■ The task
What lines of the data below hold the string "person"? Copy each one.
▶
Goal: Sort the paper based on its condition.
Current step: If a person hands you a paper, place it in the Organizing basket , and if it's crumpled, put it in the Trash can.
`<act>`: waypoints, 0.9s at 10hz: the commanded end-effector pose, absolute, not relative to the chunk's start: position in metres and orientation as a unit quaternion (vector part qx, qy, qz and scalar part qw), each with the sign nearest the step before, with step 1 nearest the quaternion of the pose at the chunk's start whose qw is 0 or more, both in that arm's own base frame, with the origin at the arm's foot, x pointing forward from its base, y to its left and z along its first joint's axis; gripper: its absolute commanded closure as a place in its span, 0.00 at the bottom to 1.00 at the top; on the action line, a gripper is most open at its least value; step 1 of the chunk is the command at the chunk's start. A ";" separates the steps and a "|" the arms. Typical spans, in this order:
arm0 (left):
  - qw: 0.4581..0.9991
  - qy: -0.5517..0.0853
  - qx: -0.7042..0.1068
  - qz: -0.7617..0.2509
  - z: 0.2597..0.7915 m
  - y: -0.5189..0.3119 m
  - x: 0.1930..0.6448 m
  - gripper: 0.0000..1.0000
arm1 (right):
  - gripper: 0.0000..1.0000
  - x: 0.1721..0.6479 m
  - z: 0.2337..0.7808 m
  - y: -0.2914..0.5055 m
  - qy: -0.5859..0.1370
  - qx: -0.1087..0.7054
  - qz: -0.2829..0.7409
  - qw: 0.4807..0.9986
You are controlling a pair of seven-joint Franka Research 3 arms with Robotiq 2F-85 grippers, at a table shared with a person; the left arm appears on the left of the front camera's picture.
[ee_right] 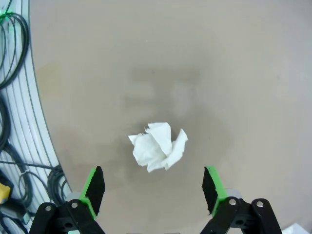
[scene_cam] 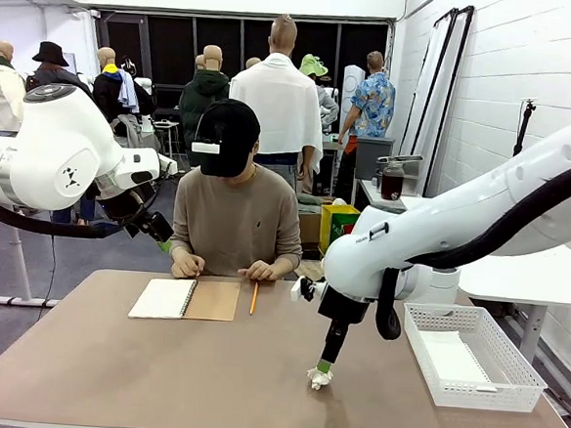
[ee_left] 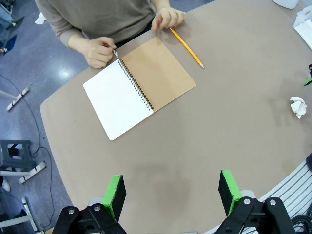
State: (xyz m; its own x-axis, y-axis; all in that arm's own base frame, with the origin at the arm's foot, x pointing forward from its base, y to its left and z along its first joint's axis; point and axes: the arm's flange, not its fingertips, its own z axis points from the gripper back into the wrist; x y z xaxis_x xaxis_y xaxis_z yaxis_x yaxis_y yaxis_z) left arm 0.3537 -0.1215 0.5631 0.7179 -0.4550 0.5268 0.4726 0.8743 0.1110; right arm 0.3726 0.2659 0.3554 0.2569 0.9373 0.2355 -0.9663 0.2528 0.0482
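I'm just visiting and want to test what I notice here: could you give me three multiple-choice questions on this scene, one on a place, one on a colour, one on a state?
1. Where does the crumpled paper lie?
A. In the white basket
B. On the bare table, below the right gripper
C. On the notebook

2. What colour is the pencil?
A. Orange-yellow
B. Blue
C. Black

3. How does the right gripper stand?
A. Shut on the paper
B. Shut, empty
C. Open above the paper

Answers:
1 B: the ball sits on the table, apart from the basket and the notebook.
2 A: it lies orange-yellow beside the notebook.
3 C: the green pads stand wide on either side, not touching it.
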 end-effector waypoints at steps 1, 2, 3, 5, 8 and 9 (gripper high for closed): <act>0.926 -0.280 -0.015 -0.251 0.563 -0.120 0.353 0.00 | 0.00 0.383 0.342 0.278 -0.084 0.079 0.629 0.769; 0.926 -0.280 -0.015 -0.251 0.563 -0.120 0.353 0.00 | 0.00 0.382 0.337 0.282 -0.077 0.076 0.634 0.766; 0.926 -0.280 -0.015 -0.251 0.563 -0.120 0.353 0.00 | 0.00 0.382 0.333 0.284 -0.072 0.075 0.636 0.764; 0.926 -0.280 -0.015 -0.251 0.563 -0.120 0.353 0.00 | 0.00 0.387 0.328 0.284 -0.064 0.069 0.639 0.763; 0.926 -0.280 -0.015 -0.251 0.563 -0.120 0.353 0.00 | 0.00 0.389 0.328 0.284 -0.053 0.059 0.638 0.766; 0.926 -0.280 -0.015 -0.251 0.563 -0.120 0.353 0.00 | 0.00 0.390 0.326 0.284 -0.053 0.060 0.638 0.766</act>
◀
■ Output for this task
Current step: If a person hands you a paper, place it in the Organizing basket , and if it's crumpled, put it in the Trash can.
You are controlling a pair of seven-joint Franka Research 3 arms with Robotiq 2F-85 grippers, at a table shared with a person; the left arm appears on the left of the front camera's picture.

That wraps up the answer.